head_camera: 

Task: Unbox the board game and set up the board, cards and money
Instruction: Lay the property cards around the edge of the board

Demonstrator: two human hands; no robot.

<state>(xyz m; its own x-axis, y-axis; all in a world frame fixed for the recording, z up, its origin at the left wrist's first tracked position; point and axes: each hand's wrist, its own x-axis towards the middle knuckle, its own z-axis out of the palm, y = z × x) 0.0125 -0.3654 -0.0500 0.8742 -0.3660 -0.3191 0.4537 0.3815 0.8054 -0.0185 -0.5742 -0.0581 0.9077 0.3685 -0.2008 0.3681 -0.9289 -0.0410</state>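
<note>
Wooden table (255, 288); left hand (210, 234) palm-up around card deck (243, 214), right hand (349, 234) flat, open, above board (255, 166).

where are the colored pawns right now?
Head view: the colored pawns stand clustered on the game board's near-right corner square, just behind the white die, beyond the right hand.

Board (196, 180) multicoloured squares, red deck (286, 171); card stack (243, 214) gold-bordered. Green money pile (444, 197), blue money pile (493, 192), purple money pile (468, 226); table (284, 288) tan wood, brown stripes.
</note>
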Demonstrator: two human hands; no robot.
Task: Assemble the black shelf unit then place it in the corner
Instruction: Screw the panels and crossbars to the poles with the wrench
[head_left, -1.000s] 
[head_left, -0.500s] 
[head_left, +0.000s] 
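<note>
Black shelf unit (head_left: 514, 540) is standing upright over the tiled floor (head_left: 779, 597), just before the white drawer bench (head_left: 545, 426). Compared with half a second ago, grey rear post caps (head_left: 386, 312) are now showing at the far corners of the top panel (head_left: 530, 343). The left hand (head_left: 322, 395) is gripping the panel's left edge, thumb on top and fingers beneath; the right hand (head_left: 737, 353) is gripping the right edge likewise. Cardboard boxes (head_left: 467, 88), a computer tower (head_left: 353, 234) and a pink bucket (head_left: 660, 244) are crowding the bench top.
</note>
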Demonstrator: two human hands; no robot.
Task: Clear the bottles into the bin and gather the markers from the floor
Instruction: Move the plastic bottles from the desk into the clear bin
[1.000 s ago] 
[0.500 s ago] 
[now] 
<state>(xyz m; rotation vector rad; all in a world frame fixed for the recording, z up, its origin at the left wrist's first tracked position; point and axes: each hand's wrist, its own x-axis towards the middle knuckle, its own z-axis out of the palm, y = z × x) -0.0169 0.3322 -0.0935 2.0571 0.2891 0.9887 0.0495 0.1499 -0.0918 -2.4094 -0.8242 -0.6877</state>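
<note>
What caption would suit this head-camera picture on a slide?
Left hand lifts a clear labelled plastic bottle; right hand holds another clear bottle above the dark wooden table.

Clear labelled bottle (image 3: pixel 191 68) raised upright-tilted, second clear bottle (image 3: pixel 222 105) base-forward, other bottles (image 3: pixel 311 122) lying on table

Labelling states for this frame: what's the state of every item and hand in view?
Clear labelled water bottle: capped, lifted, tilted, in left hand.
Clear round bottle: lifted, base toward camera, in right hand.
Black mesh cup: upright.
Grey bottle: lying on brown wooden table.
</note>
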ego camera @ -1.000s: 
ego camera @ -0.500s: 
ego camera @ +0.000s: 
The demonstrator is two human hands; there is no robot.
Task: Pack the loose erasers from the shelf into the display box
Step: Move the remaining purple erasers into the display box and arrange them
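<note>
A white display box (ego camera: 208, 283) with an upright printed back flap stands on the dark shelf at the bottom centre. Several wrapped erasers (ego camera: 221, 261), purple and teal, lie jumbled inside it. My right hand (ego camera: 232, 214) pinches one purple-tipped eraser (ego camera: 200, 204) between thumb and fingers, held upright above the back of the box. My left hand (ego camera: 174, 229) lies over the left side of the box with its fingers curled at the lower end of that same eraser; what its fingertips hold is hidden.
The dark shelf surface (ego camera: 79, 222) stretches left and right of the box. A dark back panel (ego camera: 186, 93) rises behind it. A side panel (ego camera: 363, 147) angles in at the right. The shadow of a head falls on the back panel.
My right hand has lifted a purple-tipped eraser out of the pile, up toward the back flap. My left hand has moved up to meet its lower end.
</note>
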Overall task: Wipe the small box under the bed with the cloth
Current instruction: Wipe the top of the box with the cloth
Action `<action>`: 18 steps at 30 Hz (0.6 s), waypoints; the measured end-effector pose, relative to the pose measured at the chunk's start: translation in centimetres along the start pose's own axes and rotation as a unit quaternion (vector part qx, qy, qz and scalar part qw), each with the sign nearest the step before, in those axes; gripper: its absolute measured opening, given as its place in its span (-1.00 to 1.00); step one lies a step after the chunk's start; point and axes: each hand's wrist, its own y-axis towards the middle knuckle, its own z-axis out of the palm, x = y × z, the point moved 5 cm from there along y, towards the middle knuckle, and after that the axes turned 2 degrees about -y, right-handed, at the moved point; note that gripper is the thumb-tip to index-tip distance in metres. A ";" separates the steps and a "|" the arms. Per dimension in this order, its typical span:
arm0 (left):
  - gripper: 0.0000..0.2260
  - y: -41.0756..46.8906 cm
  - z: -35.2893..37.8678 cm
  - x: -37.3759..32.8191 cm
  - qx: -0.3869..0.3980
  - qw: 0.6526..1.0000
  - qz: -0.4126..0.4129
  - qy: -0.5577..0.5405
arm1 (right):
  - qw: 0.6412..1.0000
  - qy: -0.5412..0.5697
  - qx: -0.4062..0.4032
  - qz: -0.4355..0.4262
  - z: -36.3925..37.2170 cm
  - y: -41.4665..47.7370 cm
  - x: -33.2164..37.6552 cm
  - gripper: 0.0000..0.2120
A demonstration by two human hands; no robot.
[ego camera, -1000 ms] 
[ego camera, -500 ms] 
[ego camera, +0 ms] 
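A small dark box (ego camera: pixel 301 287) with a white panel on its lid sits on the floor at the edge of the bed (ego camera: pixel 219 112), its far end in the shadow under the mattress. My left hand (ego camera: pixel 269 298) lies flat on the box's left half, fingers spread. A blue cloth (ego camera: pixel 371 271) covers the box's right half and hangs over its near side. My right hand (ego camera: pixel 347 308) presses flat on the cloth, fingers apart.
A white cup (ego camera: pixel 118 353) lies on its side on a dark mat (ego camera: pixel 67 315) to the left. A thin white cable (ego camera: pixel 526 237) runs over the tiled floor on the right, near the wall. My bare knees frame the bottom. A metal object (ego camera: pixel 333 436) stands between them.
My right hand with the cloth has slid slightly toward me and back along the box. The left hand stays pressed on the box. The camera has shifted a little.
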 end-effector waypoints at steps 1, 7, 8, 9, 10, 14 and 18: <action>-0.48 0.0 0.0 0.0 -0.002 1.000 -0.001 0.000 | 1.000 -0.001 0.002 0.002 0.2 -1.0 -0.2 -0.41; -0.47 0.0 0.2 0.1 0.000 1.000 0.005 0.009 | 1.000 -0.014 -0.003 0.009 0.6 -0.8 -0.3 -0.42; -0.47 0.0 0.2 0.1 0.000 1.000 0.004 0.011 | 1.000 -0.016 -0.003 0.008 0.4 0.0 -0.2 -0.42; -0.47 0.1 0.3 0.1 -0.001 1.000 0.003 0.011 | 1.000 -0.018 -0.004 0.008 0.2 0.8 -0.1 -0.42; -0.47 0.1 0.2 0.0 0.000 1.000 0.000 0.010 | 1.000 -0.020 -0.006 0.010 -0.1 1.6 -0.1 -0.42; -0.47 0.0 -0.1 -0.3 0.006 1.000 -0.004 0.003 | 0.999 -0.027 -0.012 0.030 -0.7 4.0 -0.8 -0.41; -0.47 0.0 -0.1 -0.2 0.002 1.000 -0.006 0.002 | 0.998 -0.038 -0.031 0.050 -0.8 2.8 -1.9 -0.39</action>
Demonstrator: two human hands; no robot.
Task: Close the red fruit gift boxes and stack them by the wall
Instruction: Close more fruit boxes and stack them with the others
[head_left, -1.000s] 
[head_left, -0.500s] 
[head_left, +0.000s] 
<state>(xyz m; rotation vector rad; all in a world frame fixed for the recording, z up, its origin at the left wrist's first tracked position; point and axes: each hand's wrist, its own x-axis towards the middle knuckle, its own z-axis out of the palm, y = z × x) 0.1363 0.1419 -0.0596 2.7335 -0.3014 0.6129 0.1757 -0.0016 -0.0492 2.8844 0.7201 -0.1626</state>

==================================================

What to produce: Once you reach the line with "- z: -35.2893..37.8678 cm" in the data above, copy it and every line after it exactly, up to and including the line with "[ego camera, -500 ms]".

Response below:
  - z: -35.2893..37.8678 cm
  - x: -37.3759..32.8191 cm
  - qx: -0.3869..0.3980
  - qw: 0.6526..1.0000
  - qz: -0.4126..0.4129
  - qy: -0.5577..0.5405
arm1 (right):
  - qw: 0.6412..1.0000
  - qy: -0.5412..0.5697
  - qx: -0.4062..0.4032
  - qz: -0.4355..0.4262
  - z: -36.3925..37.2170 cm
  - y: -41.4665..47.7370 cm
  - x: -33.2164..37.6552 cm
  - gripper: 0.0000..0.2120
A demonstration by two human hands; no robot.
[ego camera, -1000 ms] 
[ego camera, -500 ms] 

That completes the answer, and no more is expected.